Y by Alex-131, KevinYang2.71

The answer is $f(x) = \frac ax$ for any positive real $a$ , which clearly works. Now we show it's the only solution. Let $P(x,y)$ be the given assertion.

Claim 1: $f$ is surjective.
Proof: Fix $c$ in the image of $f$ and let $f(a) = c$ for some $a$ . Setting $y = \frac ax$ gives that $\frac{f(f(xy) + 1)}{x} = \frac{f(c+1)}{x}$ is in the image of $f$ for all positive reals $x$ , which takes on all positive reals. $\square$

$P(x,1): f(f(x) + 1) = xf(x + f(1))$ .

So by comparing $P(xy,1)$ and $P(x,y)$ , we have $xy f(xy + f(1)) = x f(x + f(y)) \implies y f(xy + f(1)) = f(x + f(y))$ Let $Q(x,y)$ be this assertion.

For $y \ne 1$ , $\frac{f(y) - f(1)}{y - 1}$ is not positive (otherwise we could set $x$ equal to it and get $y = 1$ from $Q(x,y)$ ), so if $f(y) > f(1)$ , then $y < 1$ , and if $f(y) < f(1)$ , then $y > 1$ . So if $y > 1$ , then $f(y) \le f(1)$ and if $y < 1$ , $f(y) \ge f(1)$ .

Thus, we have $xf(x + f(y)) = f(f(xy) + 1) \le f(1)$ .

Since $f$ is surjective, means that $f(x+y) \le \frac{f(1)}{x}$ for all positive reals $x,y$ .

Claim 2: $f(x) \le \frac{f(1)}{x}$ for all $x$ .
Proof: Suppose $f(c) > \frac{f(1)}{c}$ for some $c$ . Setting $y = c - x$ gives that $f(c) \le \frac{f(1)}{x}$ for $x < c$ . Setting $x$ arbitrarily close to $c$ gives a contradiction. $\square$

Claim 3: $f(f(x)) \ge x$ for all $x$ .
Proof: Suppose for some $c$ we had $f(f(c)) < c$ .

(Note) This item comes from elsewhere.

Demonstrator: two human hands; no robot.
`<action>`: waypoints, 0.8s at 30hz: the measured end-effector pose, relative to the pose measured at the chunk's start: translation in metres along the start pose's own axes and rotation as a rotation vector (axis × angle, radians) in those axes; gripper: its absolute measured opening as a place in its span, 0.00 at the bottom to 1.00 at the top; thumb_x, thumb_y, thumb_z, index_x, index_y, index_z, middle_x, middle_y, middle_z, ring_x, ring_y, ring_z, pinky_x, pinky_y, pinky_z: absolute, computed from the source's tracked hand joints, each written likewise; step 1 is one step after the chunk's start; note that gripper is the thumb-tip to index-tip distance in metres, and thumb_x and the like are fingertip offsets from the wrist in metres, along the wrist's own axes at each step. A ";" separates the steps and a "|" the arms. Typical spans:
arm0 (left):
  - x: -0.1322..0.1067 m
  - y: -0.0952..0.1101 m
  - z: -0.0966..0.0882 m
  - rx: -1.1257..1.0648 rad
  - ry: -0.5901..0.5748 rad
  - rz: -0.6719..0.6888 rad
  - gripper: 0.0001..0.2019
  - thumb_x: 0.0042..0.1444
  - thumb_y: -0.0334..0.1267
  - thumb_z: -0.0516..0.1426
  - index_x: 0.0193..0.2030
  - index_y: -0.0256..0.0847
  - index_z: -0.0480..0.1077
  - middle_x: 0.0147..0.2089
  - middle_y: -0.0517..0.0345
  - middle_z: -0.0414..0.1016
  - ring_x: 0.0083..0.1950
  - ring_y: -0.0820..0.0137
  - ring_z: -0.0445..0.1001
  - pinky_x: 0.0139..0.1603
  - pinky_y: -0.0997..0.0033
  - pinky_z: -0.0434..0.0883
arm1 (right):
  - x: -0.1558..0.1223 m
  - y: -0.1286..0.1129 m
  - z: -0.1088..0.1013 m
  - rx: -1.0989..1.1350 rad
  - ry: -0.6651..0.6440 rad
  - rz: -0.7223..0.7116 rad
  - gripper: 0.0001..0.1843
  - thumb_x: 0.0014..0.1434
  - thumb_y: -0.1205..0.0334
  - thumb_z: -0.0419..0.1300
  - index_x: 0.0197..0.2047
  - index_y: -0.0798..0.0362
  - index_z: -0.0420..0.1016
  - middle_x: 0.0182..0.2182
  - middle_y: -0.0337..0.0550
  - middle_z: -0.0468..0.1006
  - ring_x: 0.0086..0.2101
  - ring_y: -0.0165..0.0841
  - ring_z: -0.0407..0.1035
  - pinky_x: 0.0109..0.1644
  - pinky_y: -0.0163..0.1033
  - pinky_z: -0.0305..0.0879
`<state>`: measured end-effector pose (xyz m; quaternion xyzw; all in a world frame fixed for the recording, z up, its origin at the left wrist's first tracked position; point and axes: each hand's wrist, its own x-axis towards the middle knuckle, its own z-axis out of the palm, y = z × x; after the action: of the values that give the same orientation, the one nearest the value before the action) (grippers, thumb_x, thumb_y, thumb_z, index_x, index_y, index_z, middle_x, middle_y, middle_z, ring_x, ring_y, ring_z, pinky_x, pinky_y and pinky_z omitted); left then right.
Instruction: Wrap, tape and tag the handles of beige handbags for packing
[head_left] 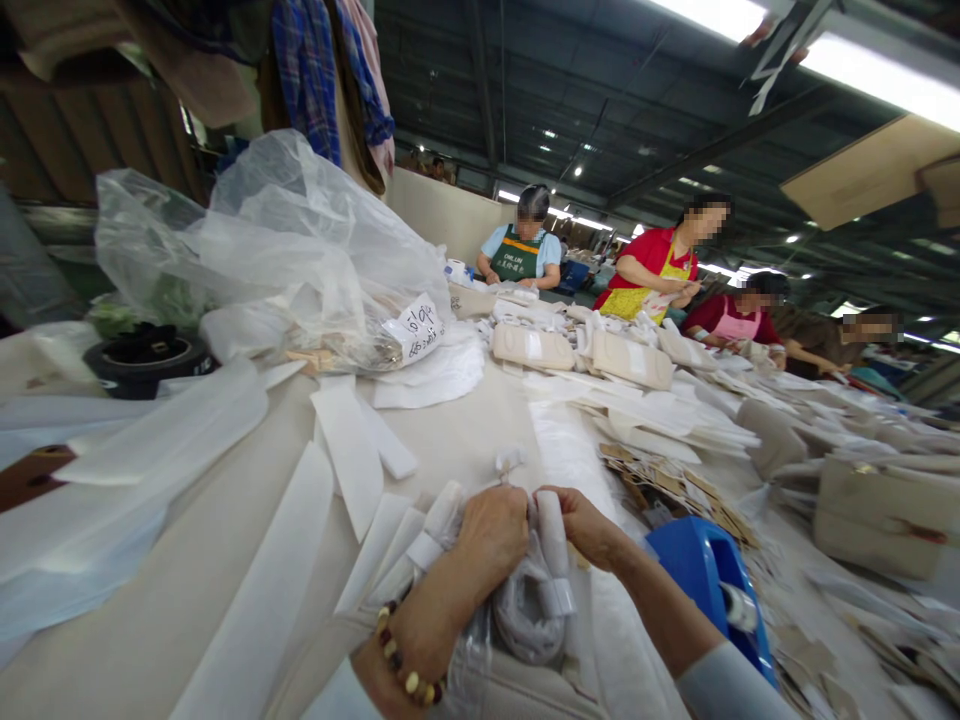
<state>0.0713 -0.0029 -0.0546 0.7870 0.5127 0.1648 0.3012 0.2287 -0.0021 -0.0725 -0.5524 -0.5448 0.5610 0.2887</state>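
Observation:
A beige bag (517,690) lies in front of me at the table's near edge. Its handle (553,540) is wrapped in white padding and stands up between my hands. My right hand (589,522) pinches the upper end of this wrapped handle. Close by on the left, my left hand (491,530) is closed, its fingertips turned inward and mostly hidden behind the hand. What those fingertips hold does not show. Below the hands a loop in clear plastic (529,615) rests on the bag. More white-wrapped pieces (435,530) lie beside my left hand.
White paper strips (277,560) spread over the left. A large clear plastic bag (315,250) sits behind them, near a black round object (150,360). To the right stand a blue plastic holder (712,570) and a beige bag (885,515). Several co-workers sit or stand along the table.

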 end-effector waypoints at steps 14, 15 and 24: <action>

$Q(f(c), c - f(f(c))): f(c) f((c - f(f(c)) ) f(c) + f(1)) = f(c)$ , so $f((c - f(f(c)) ) f(c) + f(1)) = 1$ However, for any $k > f(1)$ , we have $f(k) \le \frac{f(1)}{k} < 1$ , a contradiction by setting $k = (c - f(f(c)) ) f(c) + f(1)$ . $\square$

Now, we have by setting $x = f(1)$ in claim 3 that $f(f(1)) \le 1$ , so combined with $f(f(1)) \ge 1$ , we have $f(f(1)) = 1$ . Now write $a = f(1)$ . We have $y f(xy + a) = f(x + f(y)),$ $f(a) = 1$ , and also $f(x) \le \frac ax$ for all $x \in \mathbb R^{+}$ .

Claim: $f(y) < a$ for all positive reals $y > 1$
Proof: We already know that $f(y) \le a$ . If $f(y) = a$ , then $f(f(y)) = 1 < y$ , absurd by claim 3. $\square$

For $y > 1$ , $Q(a - f(y), y): y f((a - f(y)) y + a) = 1$ , so $f((a - f(y)) y + a) = \frac 1y$ This means $\frac 1y \le \frac{a}{(a - f(y)) y + a} \implies y \ge y \left( 1 - \frac{f(y)}{a} \right) + 1$ Therefore, $y \cdot \frac{f(y)}{a} \ge 1$ , so $yf(y) \ge a \implies f(y) \ge \frac ay$ , but since we already have $f(y)\le \frac ay$ , we have $f(y) = \frac ay$ for each $y > 1$ , so $f(y) = \frac ay \forall y \ge 1$ .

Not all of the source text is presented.